The revised fee structure, which replaces legacy charges that had not been updated in years, aims to reflect current economic realities, construction costs, and the accelerating pace of urbanisation. Cabinet officials said the decision was driven by the need to rationalise fees for scrutiny, licences, infrastructure levies, and other approvals required for development projects. They noted that these changes are intended to ensure that municipal bodies have adequate resources to provide essential services such as drainage, roads, water supply, and sanitation in line with urban growth.
From a political perspective, the approval of revised development fees comes at a time when Haryana is preparing its state budget session, scheduled to begin later this month. The government has indicated that rationalising urban fees is part of its broader strategy to enhance revenue systems without burdening taxpayers unnecessarily. CM Saini has emphasised that the move seeks to balance public welfare with sustainable urban planning, a theme likely to feature prominently in budget debates.

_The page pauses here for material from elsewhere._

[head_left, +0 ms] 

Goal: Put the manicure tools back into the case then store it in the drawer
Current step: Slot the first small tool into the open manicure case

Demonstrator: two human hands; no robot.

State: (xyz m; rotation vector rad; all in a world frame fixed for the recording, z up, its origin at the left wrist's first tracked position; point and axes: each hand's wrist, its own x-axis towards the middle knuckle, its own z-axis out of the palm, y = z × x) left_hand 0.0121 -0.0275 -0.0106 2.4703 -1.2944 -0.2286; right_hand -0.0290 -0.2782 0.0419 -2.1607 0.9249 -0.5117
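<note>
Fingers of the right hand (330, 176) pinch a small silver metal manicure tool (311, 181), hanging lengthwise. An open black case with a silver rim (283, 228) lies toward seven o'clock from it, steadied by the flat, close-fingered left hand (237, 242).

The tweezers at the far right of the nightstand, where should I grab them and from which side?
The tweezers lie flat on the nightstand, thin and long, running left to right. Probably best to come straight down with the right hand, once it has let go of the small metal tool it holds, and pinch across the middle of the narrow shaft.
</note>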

Opposition parties, while agreeing on the need for urban reform, have called for greater transparency in how the revised fees will be implemented. They argue that while fee rationalisation is necessary, it must be coupled with strict accountability mechanisms to prevent arbitrary imposition of charges. Critics also contend that urban residents and small developers should be consulted before implementing new fees to ensure that the impact on housing affordability and construction activity remains minimal.
Experts on urban policy say that updating development fees is essential in a rapidly industrialising and urbanising state like Haryana, where cities such as Gurugram, Faridabad and Panchkula are witnessing sustained population influxes and infrastructure demands. These cities, part of the National Capital Region (NCR), have historically faced infrastructure shortfalls and service delivery challenges. Amending urban fees could improve the financial capacity of local bodies to deliver basic services, though the effectiveness will depend on transparent and efficient use of additional funds.
The cabinet’s decision also underscores shifting political priorities, with urban development now positioned as a key governance agenda alongside agriculture, rural development, and industrial growth. Political analysts suggest that urban voters are increasingly attentive to service quality, efficient approvals, and infrastructure delivery, making these issues central to political discourse in upcoming years. The revised fee regime may become a focal point in debates about governance performance, especially as opposition parties seek to hold the government accountable on implementation outcomes.
As implementation plans unfold, further guidelines from the Town and Country Planning Department are expected to provide clarity on timelines, transitional provisions for pending applications, and the practical roll-out of new charges. Developers have already signalled interest in engaging with officials to understand how the revised framework will affect project costing and timelines.
Overall, the cabinet’s approval of updated urban development fees reflects an attempt to modernise regulatory frameworks and strengthen local governance. If executed with transparency and stakeholder engagement, it could enhance Haryana’s urban planning capacity and set a precedent for other states grappling with similar challenges.